O relatório do Departamento de Estado americano sobre a situação dos direitos humanos no Brasil é absolutamente preciso: fala de abusos policiais, de más condições nas prisões, de Justiça lenta e falha – de tudo aquilo, enfim, que a gente sabe. O curioso é a reação de alguns meios de comunicação, que se indignaram com a intromissão estrangeira em assuntos internos brasileiros – a mesma indignação dos tempos da ditadura, quando os militares usavam a soberania para encobrir a contínua, sistemática violação das leis e dos direitos humanos.



O roto e o esfarrapado

Os Estados Unidos têm moral para falar do Brasil?
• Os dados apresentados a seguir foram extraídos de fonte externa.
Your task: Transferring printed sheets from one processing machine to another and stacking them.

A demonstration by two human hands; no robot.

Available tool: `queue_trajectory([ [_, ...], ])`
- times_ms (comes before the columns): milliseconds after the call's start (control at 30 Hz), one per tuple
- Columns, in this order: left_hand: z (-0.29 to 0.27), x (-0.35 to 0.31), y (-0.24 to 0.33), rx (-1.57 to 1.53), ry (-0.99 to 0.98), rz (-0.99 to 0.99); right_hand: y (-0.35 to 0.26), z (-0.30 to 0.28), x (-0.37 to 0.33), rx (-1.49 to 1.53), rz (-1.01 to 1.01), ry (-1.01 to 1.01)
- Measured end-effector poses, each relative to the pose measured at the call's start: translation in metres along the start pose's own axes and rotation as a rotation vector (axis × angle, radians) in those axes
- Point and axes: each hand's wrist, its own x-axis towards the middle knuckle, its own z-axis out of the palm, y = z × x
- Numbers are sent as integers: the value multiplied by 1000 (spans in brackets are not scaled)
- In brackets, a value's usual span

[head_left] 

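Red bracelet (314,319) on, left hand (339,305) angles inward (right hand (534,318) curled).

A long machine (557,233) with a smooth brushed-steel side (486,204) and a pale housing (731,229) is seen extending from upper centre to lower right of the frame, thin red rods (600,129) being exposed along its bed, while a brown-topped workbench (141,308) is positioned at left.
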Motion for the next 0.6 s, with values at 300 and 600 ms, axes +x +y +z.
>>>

A rigor, não: houve sérios abusos das tropas de ocupação no Iraque, e Guantánamo, onde ficam presos os suspeitos de terrorismo, não está submetida à supervisão da Justiça. E daí? Quando os ingleses proibiram o tráfico de escravos, mantinham colônias em que os nativos eram cidadãos de segunda classe. Nem por isso a proibição do tráfico negreiro, com a decisiva participação da Marinha britânica, deixou de ser boa.

Os jornalistas brasileiros podem, devem, precisam denunciar violações de direitos humanos nos Estados Unidos, na Rússia, na Inglaterra, em Cuba, na Suécia, onde quer que ocorram. Mas não podem se ofender com as acusações ao Brasil – especialmente, como agora, em que não podem contestar sua veracidade.



Química e português

Engraçado: aquele produto que sempre conhecemos como ‘álcool’ passa de repente a ser chamado pela imprensa de ‘etanol’, seu nome científico, e há gente que aplaude! Na química, há vários tipos de álcool: o etílico, ou etanol, o metílico, ou metanol, o butílico etc. Na língua de uso diário, álcool é álcool: os outros tipos é que são identificados (aliás, na química também: o etanol é muitas vezes chamado de ‘álcool comum’).

E, por favor, não se confunda linguagem técnica com a língua nossa de cada dia. Ou teremos de dizer que o etanol é derivado da fermentação da sacarose, no Brasil oriunda primordialmente da Saccharum officinarum. E gritaremos ao desavisado que está pisando nas folhas secas da Saccharum officinarum para ter cuidado com a Bothrops alternatus.Este colunista garante que, se gritarem ‘cuidado com o urutu!’, o desavisado vai fugir muito mais rápido.



Quase

Por falar em nomes, uma importante rádio paulistana trocou o nome de um dos mais importantes monumentos de São Paulo. Não quis se referir a ele por seu nome popular, ‘Deixa que eu empurro’. Preferiu o nome real, ‘Monumento às Bandeiras’. Só que errou: o ‘Deixa que eu empurro’ virou ‘Monumento às Monções’.



Dúvida pertinente

No noticiário sobre a ordem de prisão de Paulo Maluf em Nova York ficou uma dúvida que este colunista não conseguiu esclarecer, embora tenha procurado a resposta em vários jornais e noticiários de internet: por que não há tratado de extradição entre Estados Unidos e Brasil?



E eu com isso?

Este colunista já mandou muita reportagem por avião. Escolhia um passageiro simpático e prestativo, a quem entregava o envelope com a reportagem datilografada e as fotos já reveladas e ampliadas, ou o filme; e, por telefone ou telex, passava-se para a Redação o número do vôo, nome e descrição do passageiro. Algum boy esperto ficava no aeroporto e, enfim, a reportagem ia para a Redação e as oficinas.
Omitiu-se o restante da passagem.